Brain teaser definition: A brain teaser is a question, problem, or puzzle that is difficult to answer or solve. Meaning, pronunciation, translations and examples. A teaser (or a 'two-team teaser') is a type of gambling bet that allows the bettor to combine his bets on two different games. The bettor can adjust the point spreads for the two games, but realizes a lower return on the bets in the event of a win. A teaser is a type of wager used in sports betting, most commonly in basketball and football. A short film trailer (shorter than a full length trailer shown in movie theatres and in the beginning of VHS tapes and DVDs). Teasers trailers are used on TV, where the length of time is far too limited to run a full 2-3 minute trailer. A teaser is a document circulated to potential buyers of a security that may be offered for sale in the future.
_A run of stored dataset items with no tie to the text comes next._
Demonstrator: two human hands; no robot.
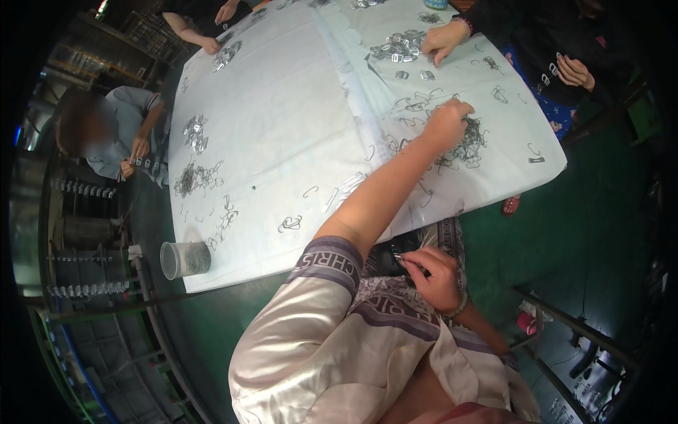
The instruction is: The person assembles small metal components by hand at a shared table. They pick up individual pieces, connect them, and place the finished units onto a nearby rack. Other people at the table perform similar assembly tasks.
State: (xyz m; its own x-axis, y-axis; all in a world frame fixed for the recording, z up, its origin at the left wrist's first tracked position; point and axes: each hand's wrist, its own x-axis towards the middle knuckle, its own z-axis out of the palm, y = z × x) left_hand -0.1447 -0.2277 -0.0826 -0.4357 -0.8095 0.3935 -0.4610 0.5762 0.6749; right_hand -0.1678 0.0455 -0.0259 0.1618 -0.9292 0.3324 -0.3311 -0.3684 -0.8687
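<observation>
My left hand (448, 126) reaches across the white-covered table to a pile of thin, bent wire hooks (472, 145). Its fingers curl down at the pile's far edge; whatever they pinch is hidden. Close to my body, below the table's near edge, my right hand (434, 279) is closed in a pinch. A small shiny metal piece (397, 257) shows at its fingertips, too small to make out fully. Loose wire hooks (418, 102) lie just beyond my left hand, and a flat metal buckle (537, 160) rests near the table's right corner.
Piles of metal buckles (397, 46) and more wire hooks (194, 178) dot the white table cover (275, 106). A clear plastic cup (185, 259) stands at the near left corner. Co-workers' hands (446, 41) work at the far and right sides; another person (123, 131) sits at left.
</observation>
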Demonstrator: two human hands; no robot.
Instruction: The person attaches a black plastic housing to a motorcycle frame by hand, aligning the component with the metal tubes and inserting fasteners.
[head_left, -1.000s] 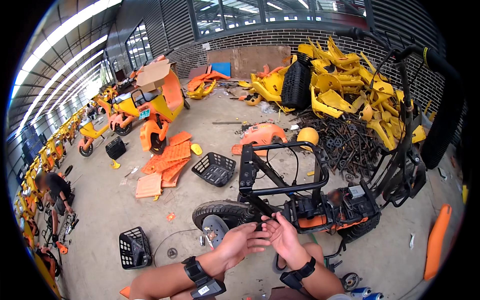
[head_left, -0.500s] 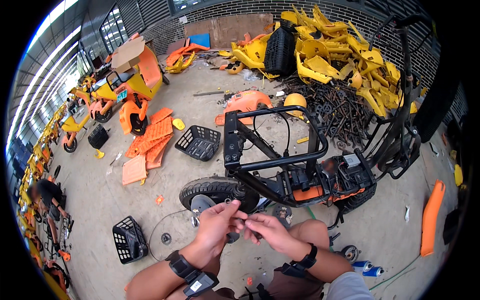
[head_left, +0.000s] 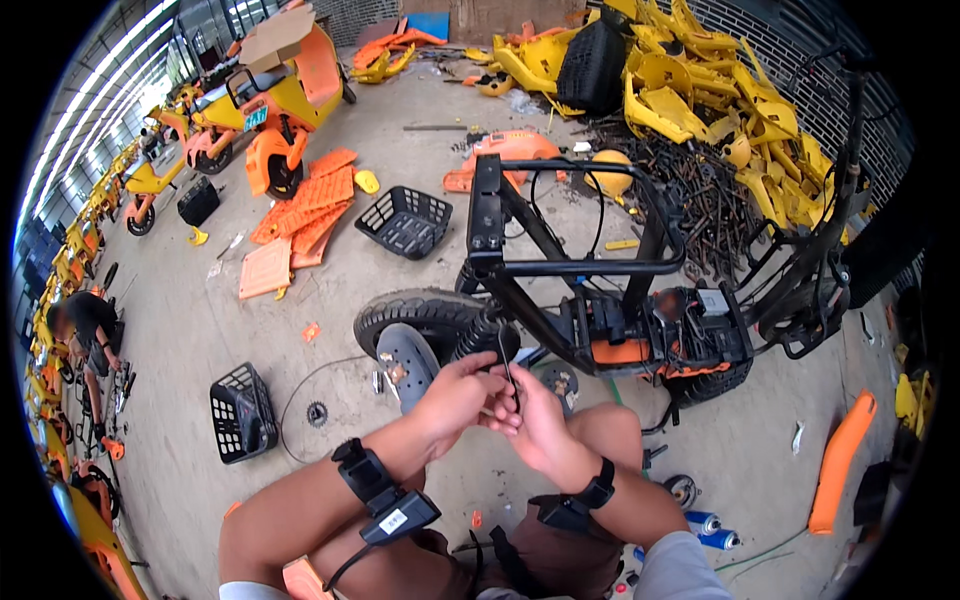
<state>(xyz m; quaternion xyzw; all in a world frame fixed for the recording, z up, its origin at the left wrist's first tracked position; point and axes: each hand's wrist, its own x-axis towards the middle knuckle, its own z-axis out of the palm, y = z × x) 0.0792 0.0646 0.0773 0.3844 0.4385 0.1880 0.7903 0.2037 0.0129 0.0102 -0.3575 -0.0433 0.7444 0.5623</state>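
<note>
My left hand [head_left: 465,402] and my right hand [head_left: 540,418] meet in front of the scooter's rear wheel [head_left: 410,314]. A thin dark rod [head_left: 507,362] stands up between the fingertips of my right hand, its kind too small to make out. The fingers of my left hand are bent closed beside it, and what they pinch, if anything, is hidden. Just beyond my hands are a black coil shock absorber [head_left: 482,334] and the stripped black scooter frame [head_left: 580,267]. Under the wheel's near side is my grey clog [head_left: 405,360].
Black baskets [head_left: 243,412] lie on the concrete floor, with orange panels [head_left: 305,225] farther off. Yellow body parts [head_left: 690,90] are heaped at the back right. Blue spray cans [head_left: 716,538] and a long orange panel [head_left: 842,465] lie at right. Another person [head_left: 88,330] crouches at far left.
My view has tilted down, so the scene sits higher. My hands have turned inward and drawn together, and the thin rod now points upward from my right fingers.
</note>
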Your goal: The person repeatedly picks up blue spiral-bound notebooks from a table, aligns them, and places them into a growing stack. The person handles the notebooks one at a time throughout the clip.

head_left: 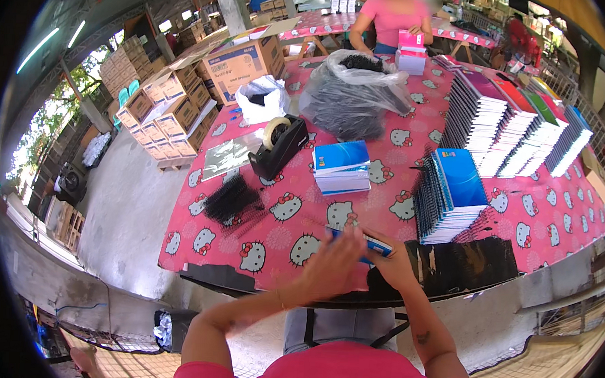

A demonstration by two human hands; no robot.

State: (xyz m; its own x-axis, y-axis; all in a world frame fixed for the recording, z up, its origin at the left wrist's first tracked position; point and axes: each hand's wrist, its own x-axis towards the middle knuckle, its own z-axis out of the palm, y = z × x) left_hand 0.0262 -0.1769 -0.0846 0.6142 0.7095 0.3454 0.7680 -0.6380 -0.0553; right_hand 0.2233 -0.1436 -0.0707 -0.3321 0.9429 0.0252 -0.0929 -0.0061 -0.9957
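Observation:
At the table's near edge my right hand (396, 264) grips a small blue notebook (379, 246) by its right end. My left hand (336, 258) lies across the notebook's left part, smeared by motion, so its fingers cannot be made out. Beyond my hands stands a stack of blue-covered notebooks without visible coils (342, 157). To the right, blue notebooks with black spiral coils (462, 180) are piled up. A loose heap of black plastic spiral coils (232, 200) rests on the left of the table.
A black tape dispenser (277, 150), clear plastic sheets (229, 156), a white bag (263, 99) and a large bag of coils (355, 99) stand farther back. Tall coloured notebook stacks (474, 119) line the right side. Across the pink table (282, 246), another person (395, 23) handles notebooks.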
The document is intended to generate interest in the investment's target market.

noun

What Does Teaser Mean In Spanish

  • 1A person who makes fun of or provokes others in a playful or unkind way.

    ‘In an odd way, both the teasers and supporters appear to help youths keep pledges.’
    • ‘Geraldo Rivera is a war correspondent, or so the teasers on Fox News tell us.’
    • ‘Calling her son after a cheesy Abba song can only have created the need for him to prove he was not the nancy boy that the less open-minded - and there are plenty of playground teasers in that bracket - might have assumed from his moniker.’
    • ‘Later a man who was sitting at the bar sent me over a glass of sparkling white wine with his phone number, and in front of all the people I worked with, many of them terrible teasers, it was majorly hard to live down.’
    • ‘Actually, everyone agrees that Thom is the worst teaser, like a big brother who revels in picking on everyone else.’
    • ‘It sounds like a tease and I told you I don't like teasers.’
    • ‘Verbal bullying isn't teasing - teasing happens when both the teaser and child are having fun.’
    • ‘Give your child the tools to confront his teasers by asking your child what he'd like to say and then practicing those statements with him.’
    • ‘Then because of you and your practical joke I went from being the teaser to the teasee.’
    • ‘target: not reached’
    1. 1.1A person who tempts someone sexually with no intention of satisfying the desire aroused.
      • ‘He was the teaser of them all, and was a huge flirt.’
    2. 1.2An inferior stallion or ram used to excite mares or ewes before they are served by the stud animal.
      ‘In this context the Department has urged breeders - thoroughbred and non-thoroughbred alike - to test and vaccinate stallions and teasers to be used during 2004 breeding season.’
      • ‘The other two horses - a teaser and a retired lead pony - were both owned by Ford.’
    3. 1.3Fishing A lure or bait trailed behind a boat to attract fish.
      ‘the fish followed the teaser to within thirty feet of the boat’
      • ‘I am about to make a turn back, the two of us still looking for further splashes when without warning the short bait, riding behind the Big Herbie teaser, is smacked hard and instantly we are into a fish.’
      • ‘I saw the fish clearly then, bill out of the water, the fish acting like a sailfish at a teaser.’
      • ‘The boat seemed almost to be floating on nothing: suspended, as it were, sixty feet above the brilliant corals, as we trolled our teasers, about half a mile offshore.’
      • ‘Controlled panic, teasers in, mike on, lures flying across the water.’
      • ‘They also have a large teaser lure, usually a big skirted lure without a hook placed about 20-yards behind the boat.’
  • 2A short introductory advertisement for a product, especially one that does not mention the name of the thing being advertised.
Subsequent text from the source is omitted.